_TASK REQUIREMENTS_
Send back all the data below, exactly as given.

MATERIAL TO PROCESS: Begin

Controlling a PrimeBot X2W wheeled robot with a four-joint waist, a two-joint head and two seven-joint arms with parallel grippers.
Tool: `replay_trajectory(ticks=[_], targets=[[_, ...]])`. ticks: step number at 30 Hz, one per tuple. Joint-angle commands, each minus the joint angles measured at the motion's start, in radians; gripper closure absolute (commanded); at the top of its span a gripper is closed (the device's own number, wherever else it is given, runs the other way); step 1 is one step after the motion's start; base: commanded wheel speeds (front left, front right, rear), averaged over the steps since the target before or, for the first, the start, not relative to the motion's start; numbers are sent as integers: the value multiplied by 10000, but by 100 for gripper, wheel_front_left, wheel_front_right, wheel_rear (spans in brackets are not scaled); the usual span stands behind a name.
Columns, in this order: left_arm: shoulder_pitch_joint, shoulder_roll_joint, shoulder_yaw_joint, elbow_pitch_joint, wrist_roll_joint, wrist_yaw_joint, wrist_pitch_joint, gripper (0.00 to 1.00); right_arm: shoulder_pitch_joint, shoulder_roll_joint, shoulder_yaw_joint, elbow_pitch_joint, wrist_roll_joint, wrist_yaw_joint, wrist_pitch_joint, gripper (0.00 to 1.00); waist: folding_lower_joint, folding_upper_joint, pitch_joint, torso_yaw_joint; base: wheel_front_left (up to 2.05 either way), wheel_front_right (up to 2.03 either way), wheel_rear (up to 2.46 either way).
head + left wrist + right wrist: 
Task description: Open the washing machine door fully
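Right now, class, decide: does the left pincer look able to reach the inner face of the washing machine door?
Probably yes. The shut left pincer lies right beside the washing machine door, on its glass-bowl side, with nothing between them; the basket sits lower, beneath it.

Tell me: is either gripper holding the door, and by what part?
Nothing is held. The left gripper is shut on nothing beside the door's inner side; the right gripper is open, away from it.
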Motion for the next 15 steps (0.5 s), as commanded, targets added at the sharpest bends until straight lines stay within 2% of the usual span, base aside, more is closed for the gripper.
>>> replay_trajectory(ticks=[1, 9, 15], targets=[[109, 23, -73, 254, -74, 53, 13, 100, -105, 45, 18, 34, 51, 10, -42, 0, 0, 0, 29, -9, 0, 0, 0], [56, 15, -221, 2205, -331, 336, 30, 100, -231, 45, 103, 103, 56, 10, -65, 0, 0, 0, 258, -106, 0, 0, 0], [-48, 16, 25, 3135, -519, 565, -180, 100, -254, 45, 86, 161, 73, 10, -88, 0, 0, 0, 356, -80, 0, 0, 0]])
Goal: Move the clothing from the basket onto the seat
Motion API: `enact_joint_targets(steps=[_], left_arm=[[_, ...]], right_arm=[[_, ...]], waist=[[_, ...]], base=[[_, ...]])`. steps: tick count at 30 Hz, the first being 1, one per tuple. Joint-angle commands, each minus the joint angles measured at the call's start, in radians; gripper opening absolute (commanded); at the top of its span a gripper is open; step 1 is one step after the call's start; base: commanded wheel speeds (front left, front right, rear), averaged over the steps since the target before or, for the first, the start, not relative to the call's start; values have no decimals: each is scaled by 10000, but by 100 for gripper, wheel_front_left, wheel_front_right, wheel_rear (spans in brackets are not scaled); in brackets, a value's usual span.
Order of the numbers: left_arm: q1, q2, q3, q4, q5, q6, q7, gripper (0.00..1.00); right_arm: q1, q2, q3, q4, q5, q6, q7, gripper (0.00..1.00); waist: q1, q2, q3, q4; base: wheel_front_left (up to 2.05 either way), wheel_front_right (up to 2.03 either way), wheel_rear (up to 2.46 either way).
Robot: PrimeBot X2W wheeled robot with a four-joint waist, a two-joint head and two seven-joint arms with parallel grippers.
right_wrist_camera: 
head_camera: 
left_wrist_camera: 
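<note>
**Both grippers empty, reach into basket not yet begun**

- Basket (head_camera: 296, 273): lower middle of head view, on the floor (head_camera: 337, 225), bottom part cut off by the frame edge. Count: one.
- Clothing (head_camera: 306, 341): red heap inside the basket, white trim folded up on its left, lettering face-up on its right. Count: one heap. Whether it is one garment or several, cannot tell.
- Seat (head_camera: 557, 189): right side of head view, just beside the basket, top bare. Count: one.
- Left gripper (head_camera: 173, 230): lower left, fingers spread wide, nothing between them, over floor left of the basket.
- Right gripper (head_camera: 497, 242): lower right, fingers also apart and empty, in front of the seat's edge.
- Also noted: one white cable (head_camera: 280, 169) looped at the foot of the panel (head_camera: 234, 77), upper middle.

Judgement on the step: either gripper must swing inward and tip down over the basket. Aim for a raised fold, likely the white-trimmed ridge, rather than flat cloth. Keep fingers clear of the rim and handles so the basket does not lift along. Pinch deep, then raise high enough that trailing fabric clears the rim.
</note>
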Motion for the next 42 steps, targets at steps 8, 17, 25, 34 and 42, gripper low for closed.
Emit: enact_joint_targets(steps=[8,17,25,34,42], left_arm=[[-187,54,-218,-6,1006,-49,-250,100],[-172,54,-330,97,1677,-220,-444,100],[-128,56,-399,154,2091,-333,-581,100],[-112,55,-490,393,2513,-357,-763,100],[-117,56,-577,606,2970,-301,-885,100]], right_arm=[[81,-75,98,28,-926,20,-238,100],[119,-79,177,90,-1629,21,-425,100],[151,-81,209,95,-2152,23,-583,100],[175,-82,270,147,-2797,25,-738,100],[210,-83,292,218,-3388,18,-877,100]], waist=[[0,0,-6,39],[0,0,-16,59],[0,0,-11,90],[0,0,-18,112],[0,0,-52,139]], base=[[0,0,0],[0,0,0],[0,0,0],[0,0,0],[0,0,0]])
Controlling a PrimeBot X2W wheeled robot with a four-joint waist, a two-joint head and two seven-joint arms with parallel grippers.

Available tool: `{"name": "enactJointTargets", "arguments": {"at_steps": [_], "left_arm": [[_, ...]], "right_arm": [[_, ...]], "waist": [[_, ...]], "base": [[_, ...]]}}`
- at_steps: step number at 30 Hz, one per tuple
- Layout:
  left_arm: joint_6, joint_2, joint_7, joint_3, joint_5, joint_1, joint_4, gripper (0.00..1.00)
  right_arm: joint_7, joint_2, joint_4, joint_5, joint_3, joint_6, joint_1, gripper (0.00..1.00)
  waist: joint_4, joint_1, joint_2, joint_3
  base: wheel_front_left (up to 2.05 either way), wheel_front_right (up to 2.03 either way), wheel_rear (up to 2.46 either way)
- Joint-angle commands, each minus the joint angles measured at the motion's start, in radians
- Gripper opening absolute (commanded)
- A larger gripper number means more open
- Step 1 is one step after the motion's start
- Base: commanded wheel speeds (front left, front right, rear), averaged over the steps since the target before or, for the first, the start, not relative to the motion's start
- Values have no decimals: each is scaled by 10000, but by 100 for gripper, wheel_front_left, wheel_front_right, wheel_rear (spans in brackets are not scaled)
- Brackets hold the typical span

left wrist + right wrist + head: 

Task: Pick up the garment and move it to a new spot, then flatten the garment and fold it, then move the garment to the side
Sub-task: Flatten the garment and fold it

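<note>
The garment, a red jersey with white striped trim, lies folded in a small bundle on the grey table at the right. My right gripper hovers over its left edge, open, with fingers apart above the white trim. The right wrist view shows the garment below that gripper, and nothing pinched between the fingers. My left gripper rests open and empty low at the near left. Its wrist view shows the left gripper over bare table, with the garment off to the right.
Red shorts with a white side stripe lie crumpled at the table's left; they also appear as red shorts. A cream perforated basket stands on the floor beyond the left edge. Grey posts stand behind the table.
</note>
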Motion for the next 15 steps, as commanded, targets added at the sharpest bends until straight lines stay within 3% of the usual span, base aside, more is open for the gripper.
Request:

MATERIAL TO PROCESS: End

_FINISHED EXERCISE_
Controlling a PrimeBot X2W wheeled robot with a four-joint waist, a two-joint head and two seven-joint arms with parallel grippers.
Tool: `replay_trajectory(ticks=[_], targets=[[_, ...]])`. ticks: step number at 30 Hz, one per tuple. Joint-angle commands, each minus the joint angles measured at the motion's start, in radians; gripper closure absolute (commanded); at the top of its span a gripper is closed (the device's own number, wherever else it is given, runs the other way); step 1 is one step after the motion's start; base: commanded wheel speeds (front left, front right, rear), averaged over the steps since the target before or, for the first, the start, not relative to the motion's start; numbers are sent as integers: the value multiplied by 10000, but by 100 for gripper, wheel_front_left, wheel_front_right, wheel_rear (spans in brackets are not scaled); the usual span stands behind a name.
Columns, in this order: left_arm: shoulder_pitch_joint, shoulder_roll_joint, shoulder_yaw_joint, elbow_pitch_joint, wrist_roll_joint, wrist_yaw_joint, wrist_pitch_joint, gripper (0.00 to 1.00); right_arm: shoulder_pitch_joint, shoulder_roll_joint, shoulder_yaw_joint, elbow_pitch_joint, wrist_roll_joint, wrist_yaw_joint, wrist_pitch_joint, gripper (0.00 to 1.00); waist: folding_lower_joint, folding_upper_joint, pitch_joint, torso_yaw_joint; base: wheel_front_left (up to 2.05 either way), wheel_front_right (up to 2.03 either way), wheel_rear (up to 2.46 either way).
head + left wrist + right wrist: 
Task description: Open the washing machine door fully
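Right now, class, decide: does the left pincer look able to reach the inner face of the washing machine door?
Probably yes. The shut left pincer lies right beside the washing machine door, on its glass-bowl side, with nothing between them; the basket sits lower, beneath it.

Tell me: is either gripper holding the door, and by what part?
Nothing is held. The left gripper is shut on nothing beside the door's inner side; the right gripper is open, away from it.
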Motion for the next 15 steps (0.5 s), as commanded, targets added at the sharpest bends until straight lines stay within 2% of the usual span, base aside, more is closed for the gripper.
>>> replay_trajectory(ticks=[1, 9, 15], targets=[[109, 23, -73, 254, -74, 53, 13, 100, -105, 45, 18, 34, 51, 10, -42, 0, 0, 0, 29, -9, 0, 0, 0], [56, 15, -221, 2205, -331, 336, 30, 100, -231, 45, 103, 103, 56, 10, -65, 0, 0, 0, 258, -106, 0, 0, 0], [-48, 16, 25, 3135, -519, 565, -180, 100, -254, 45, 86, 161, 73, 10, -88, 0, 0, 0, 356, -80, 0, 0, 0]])
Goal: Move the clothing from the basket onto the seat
Motion API: `enact_joint_targets(steps=[_], left_arm=[[_, ...]], right_arm=[[_, ...]], waist=[[_, ...]], base=[[_, ...]])`. steps: tick count at 30 Hz, the first being 1, one per tuple. Joint-angle commands, each minus the joint angles measured at the call's start, in radians; gripper opening absolute (commanded); at the top of its span a gripper is open; step 1 is one step after the call's start; base: commanded wheel speeds (front left, front right, rear), averaged over the steps since the target before or, for the first, the start, not relative to the call's start; values have no decimals: each is scaled by 10000, but by 100 for gripper, wheel_front_left, wheel_front_right, wheel_rear (spans in brackets are not scaled); in brackets, a value's usual span.
Order of the numbers: left_arm: q1, q2, q3, q4, q5, q6, q7, gripper (0.00..1.00); right_arm: q1, q2, q3, q4, q5, q6, q7, gripper (0.00..1.00); waist: q1, q2, q3, q4; base: wheel_front_left (up to 2.05 either way), wheel_front_right (up to 2.03 either way), wheel_rear (up to 2.46 either way).
Robot: PrimeBot X2W wheeled robot with a four-joint waist, a two-joint head and two seven-joint arms with parallel grippers.
right_wrist_camera: 
head_camera: 
left_wrist_camera: 
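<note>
**Both grippers empty, reach into basket not yet begun**

- Basket (head_camera: 296, 273): lower middle of head view, on the floor (head_camera: 337, 225), bottom part cut off by the frame edge. Count: one.
- Clothing (head_camera: 306, 341): red heap inside the basket, white trim folded up on its left, lettering face-up on its right. Count: one heap. Whether it is one garment or several, cannot tell.
- Seat (head_camera: 557, 189): right side of head view, just beside the basket, top bare. Count: one.
- Left gripper (head_camera: 173, 230): lower left, fingers spread wide, nothing between them, over floor left of the basket.
- Right gripper (head_camera: 497, 242): lower right, fingers also apart and empty, in front of the seat's edge.
- Also noted: one white cable (head_camera: 280, 169) looped at the foot of the panel (head_camera: 234, 77), upper middle.

Judgement on the step: either gripper must swing inward and tip down over the basket. Aim for a raised fold, likely the white-trimmed ridge, rather than flat cloth. Keep fingers clear of the rim and handles so the basket does not lift along. Pinch deep, then raise high enough that trailing fabric clears the rim.
</note>
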Motion for the next 42 steps, targets at steps 8, 17, 25, 34 and 42, gripper low for closed.
Emit: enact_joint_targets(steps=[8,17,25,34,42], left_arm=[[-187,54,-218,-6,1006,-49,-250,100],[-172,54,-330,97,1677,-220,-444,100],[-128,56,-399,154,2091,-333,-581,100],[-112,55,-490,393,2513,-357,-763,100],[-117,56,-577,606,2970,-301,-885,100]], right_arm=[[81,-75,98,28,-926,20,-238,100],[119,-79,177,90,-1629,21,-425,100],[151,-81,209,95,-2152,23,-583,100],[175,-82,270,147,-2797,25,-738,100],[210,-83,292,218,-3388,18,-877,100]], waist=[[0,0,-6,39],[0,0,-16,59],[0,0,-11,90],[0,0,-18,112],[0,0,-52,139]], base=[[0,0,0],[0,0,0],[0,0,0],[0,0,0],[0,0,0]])
Controlling a PrimeBot X2W wheeled robot with a four-joint waist, a two-joint head and two seven-joint arms with parallel grippers.

Available tool: `{"name": "enactJointTargets", "arguments": {"at_steps": [_], "left_arm": [[_, ...]], "right_arm": [[_, ...]], "waist": [[_, ...]], "base": [[_, ...]]}}`
- at_steps: step number at 30 Hz, one per tuple
- Layout:
  left_arm: joint_6, joint_2, joint_7, joint_3, joint_5, joint_1, joint_4, gripper (0.00..1.00)
  right_arm: joint_7, joint_2, joint_4, joint_5, joint_3, joint_6, joint_1, gripper (0.00..1.00)
  waist: joint_4, joint_1, joint_2, joint_3
  base: wheel_front_left (up to 2.05 either way), wheel_front_right (up to 2.03 either way), wheel_rear (up to 2.46 either way)
- Joint-angle commands, each minus the joint angles measured at the motion's start, in radians
- Gripper opening absolute (commanded)
- A larger gripper number means more open
- Step 1 is one step after the motion's start
- Base: commanded wheel speeds (front left, front right, rear), averaged over the steps since the target before or, for the first, the start, not relative to the motion's start
- Values have no decimals: each is scaled by 10000, but by 100 for gripper, wheel_front_left, wheel_front_right, wheel_rear (spans in brackets are not scaled)
- Brackets hold the typical span

left wrist + right wrist + head: 

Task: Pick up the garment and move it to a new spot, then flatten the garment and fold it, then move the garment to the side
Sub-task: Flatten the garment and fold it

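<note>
The garment, a red jersey with white striped trim, lies folded in a small bundle on the grey table at the right. My right gripper hovers over its left edge, open, with fingers apart above the white trim. The right wrist view shows the garment below that gripper, and nothing pinched between the fingers. My left gripper rests open and empty low at the near left. Its wrist view shows the left gripper over bare table, with the garment off to the right.
Red shorts with a white side stripe lie crumpled at the table's left; they also appear as red shorts. A cream perforated basket stands on the floor beyond the left edge. Grey posts stand behind the table.
</note>
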Motion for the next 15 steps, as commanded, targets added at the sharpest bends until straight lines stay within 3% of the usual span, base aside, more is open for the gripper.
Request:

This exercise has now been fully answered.